Ahora aquí, en la barraca, el borracho logró reincorporarse y comenzó a llorar o a querer hablar entre sollozos, diciendo, casi ininteligiblemente: ¿Qué locos son, éstos; hombres que mandan, que se arrancan sus pelos de las barbas, de los ojos, hermanitos? Vengan, levantensén y tomemos este vidrio de vino y quebrantemos las narices y los dientes de sus bocas, para que no andimos de pisabrasas. ¿Quiénes serán?... El que ha cometido delito de delincuentes, que se muera. Luego dice, casi gritando: ¿Quién duerme de todos, diganmelón? ... Después volvió a llorar, y el llanto sordo de este borracho se confundió también, a lo lejos, con el de Presentación, cuando le pegaron, cuando él mismo lo señaló como el ladrón y como que era el más grande y corpulento e indefenso de entre todos, la maestra le tomó de los pelos y comenzó a pegarle y a gritar, primero con la mano y después con la vara, hasta que la vara se quebró, cuando la maestra -después de pegarle, de vaciarle la chuspa, donde él también llevaba un trozo de pan y la cartilla vieja que le habían regalado en la escuela, delante de todos nosotros- se puso a dar de gritos y a llorar escondiendo la cara entre sus brazos, sentada a su escritorio y nosotros de pie y aterrados, mientras Presentación, encorvado y solo en medio, lloraba, pero no lloraba como un niño, ni siquiera como un niño grande, sino como un hombre, sentidamente y sin remedios ni excesos, sin poder hablar o decir palabra, porque casi siempre, aun sin que le pegaran, al pretender hablar se le trastraban las palabras porque era tonto y sólo hablaba y le entendíamos por la mirada de sus ojos.

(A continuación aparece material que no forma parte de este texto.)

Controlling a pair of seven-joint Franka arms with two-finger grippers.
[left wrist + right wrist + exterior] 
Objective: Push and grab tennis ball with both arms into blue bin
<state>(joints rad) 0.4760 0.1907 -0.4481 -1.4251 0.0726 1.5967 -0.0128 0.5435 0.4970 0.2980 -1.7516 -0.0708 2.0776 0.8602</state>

Aquel fue el último recuerdo de la escuela. Tiempo después Presentación se murió atropellado por el ferrocarril, un atardecer, casi noche, cuando regresaba y se durmió descansando en las vías.

Los mosquitos zumbaban en los rincones y sólo se escuchaba eso y el ronquido de algunos de los que dormían en la barraca; el ebrio ya había conciliado su realidad con el sueño y dormía profundamente y encogido como un niño asustado. El día ya era claro, tan claro que, cuando el hombre de San Juan de Quillaques, que no podía dormir, levantó la cobija y abrió su puño, vio el pequeño y viejo lápiz, más pequeño que su mano, de un color rojo mate, como un escarabajo de piedra, de aquellos que los antiguos enterraban en los cántaros.